Noticing an intriguing effect in one solution, Lorenz wished to run the simulation again from the same initial condition. However, only the latter half of the solution was of importance, and to save time he did not start the simulation from its beginning but from a later time, using his printed chart to enter the three values at that time-step as initial conditions.

To the astonishment of Lorenz, the computer printed a solution radically diverging from the one he had wished to reproduce. What could be the difference of starting in the middle rather than at the beginning? Given an initial condition, there is only one solution to a differential equation. Lorenz had copied a number from the previous solution, so the simulation should simply have resumed from that point as before.
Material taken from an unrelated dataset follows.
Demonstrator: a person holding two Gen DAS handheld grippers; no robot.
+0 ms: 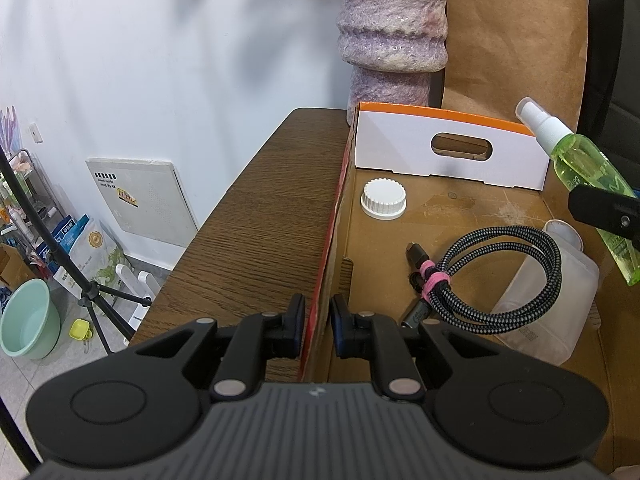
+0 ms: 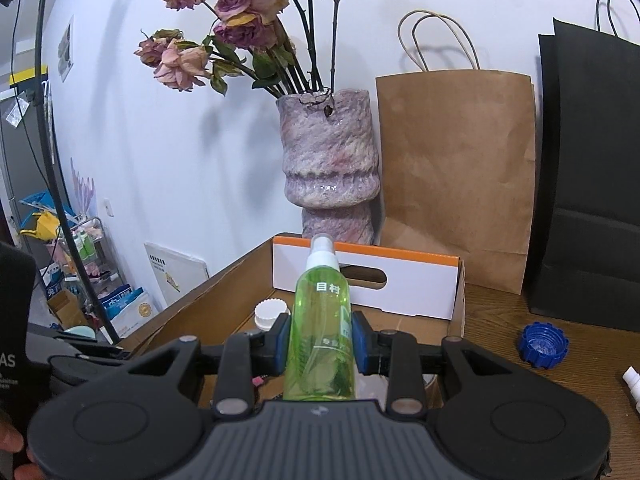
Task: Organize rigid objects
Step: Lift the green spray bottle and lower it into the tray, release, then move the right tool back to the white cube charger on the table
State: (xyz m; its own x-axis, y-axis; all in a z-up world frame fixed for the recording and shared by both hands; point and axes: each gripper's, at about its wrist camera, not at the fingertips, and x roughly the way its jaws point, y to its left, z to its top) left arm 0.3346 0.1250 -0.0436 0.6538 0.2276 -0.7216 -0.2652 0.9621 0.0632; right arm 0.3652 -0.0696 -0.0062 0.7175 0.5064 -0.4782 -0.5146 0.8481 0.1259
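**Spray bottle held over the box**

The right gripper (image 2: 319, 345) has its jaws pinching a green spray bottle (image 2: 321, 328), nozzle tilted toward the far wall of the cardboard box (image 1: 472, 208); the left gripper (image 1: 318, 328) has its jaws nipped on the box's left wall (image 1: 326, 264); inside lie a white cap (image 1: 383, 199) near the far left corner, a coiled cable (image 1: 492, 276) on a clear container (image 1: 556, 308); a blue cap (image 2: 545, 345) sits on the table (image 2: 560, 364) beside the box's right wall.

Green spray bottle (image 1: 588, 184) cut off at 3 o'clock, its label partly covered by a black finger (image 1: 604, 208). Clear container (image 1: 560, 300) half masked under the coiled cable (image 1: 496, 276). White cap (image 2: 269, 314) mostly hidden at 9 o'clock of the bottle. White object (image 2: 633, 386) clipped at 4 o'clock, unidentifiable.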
The answer lay in round-off error. Though the computer performed its calculations using six decimal places, the print-out was rounded to three decimals. When Lorenz had entered the figures from the print-out as initial conditions, they were in fact not the numbers the computer had used in the first calculation, but very slightly altered values: decimals of .506 rather than .506127, to be precise. Lorenz wrote, “One flap of a seagull's wings could change the course of weather forever.”
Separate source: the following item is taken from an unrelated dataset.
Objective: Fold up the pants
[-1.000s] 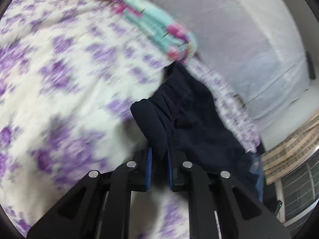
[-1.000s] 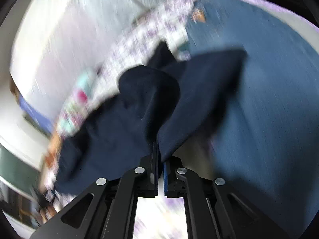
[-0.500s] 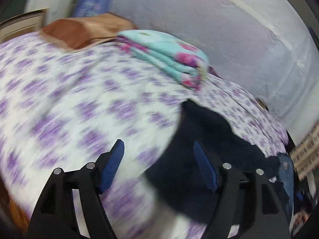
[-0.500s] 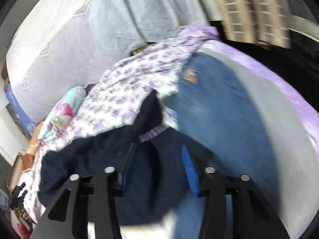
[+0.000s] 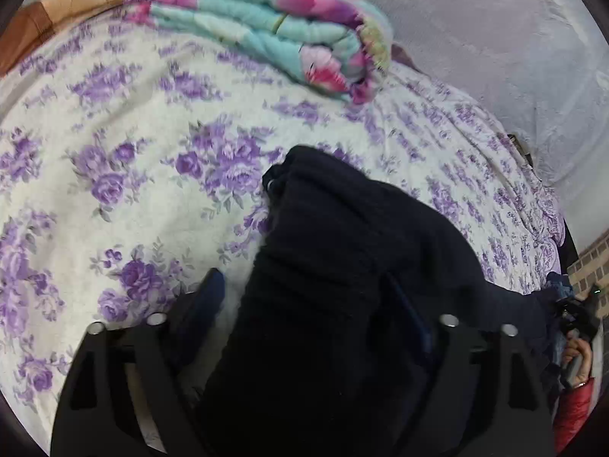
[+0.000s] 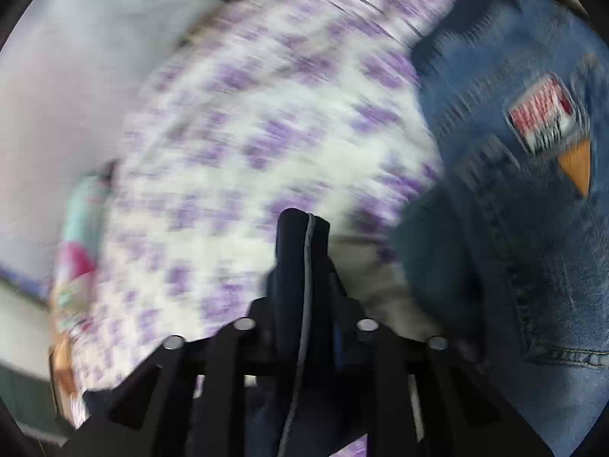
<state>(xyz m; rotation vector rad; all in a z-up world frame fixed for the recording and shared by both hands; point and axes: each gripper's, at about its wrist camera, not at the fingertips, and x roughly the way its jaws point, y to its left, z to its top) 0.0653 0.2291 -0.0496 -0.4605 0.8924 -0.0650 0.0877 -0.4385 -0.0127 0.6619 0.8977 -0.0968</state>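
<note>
both fingers reopened, closing again | pants (image 5: 342, 266) between left fingers (image 5: 213, 297) | right fingers (image 6: 335, 289) pinch hem

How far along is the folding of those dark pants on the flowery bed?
Done: the dark navy pants lie bunched into a thick layered bundle on the purple-flowered bedspread, so at least one fold seems made. In hand: the right hand-held gripper is closing on a piped edge of them; the left hand-held gripper is closing around the bundle. Left: flattening and final folds, probably.
</note>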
Chaos had moved much closer to home. The artificial and idealized game of billiards envisioned by Hadamard was replaced by a pragmatic and basic model of convection currents, exhibiting similar complex behavior. At once the dream of long-term accurate weather forecasting was shattered, while the study of chaos theory burgeoned in magnitude and importance. Today, everything is chaotic, from brainwave frequency to exchange rates in the East European black market.

If a seagull can flap its wings once and change the course of weather forever, surely the 80,987 airline flights taking off worldwide each day can do as much, too? ‘Perhaps,’ the skeptic might reply, ‘but if this system is so fantastically sensitive to initial conditions, how can we predict what effect we will have? How then can we frame any reasonable ground rules? How could we be sure they would work?’

The answer lies in the difference between weather and climate. While weather refers to the immediate conditions of temperature, humidity, etc, climate is determined by averages of these quantities over some appropriate window of time, and region of space. For this reason, small random disturbances to the weather are averaged out when one passes to the level of climate. Butterflies and seagulls can be considered random in their motions; therefore while capable of changing the weather, they have little effect on climate, which appears to be non-chaotic in nature.

Our motions, however, are not random. Unlike the turbulence of butterflies, our effects do not average out in the calculation of climate, because we have uniformly raised weather temperatures by our carbon emissions.

It seems that our position is reversed from that of the Middle Ages: rather than important but impotent, we are now trivial but powerful. Or, in more familiar (and more flattering) words – small but mighty.

The Earth is no longer a hostile barbarian to be ruled with an iron fist. The dragons have left their caves, and the serpents their briny deep. It is time for a new narrative of our position in the world. Perhaps it could begin with the words of the 20^{th} century mathematician and physicist Paul Dirac, “Pick a flower here on Earth, and you move the farthest star.”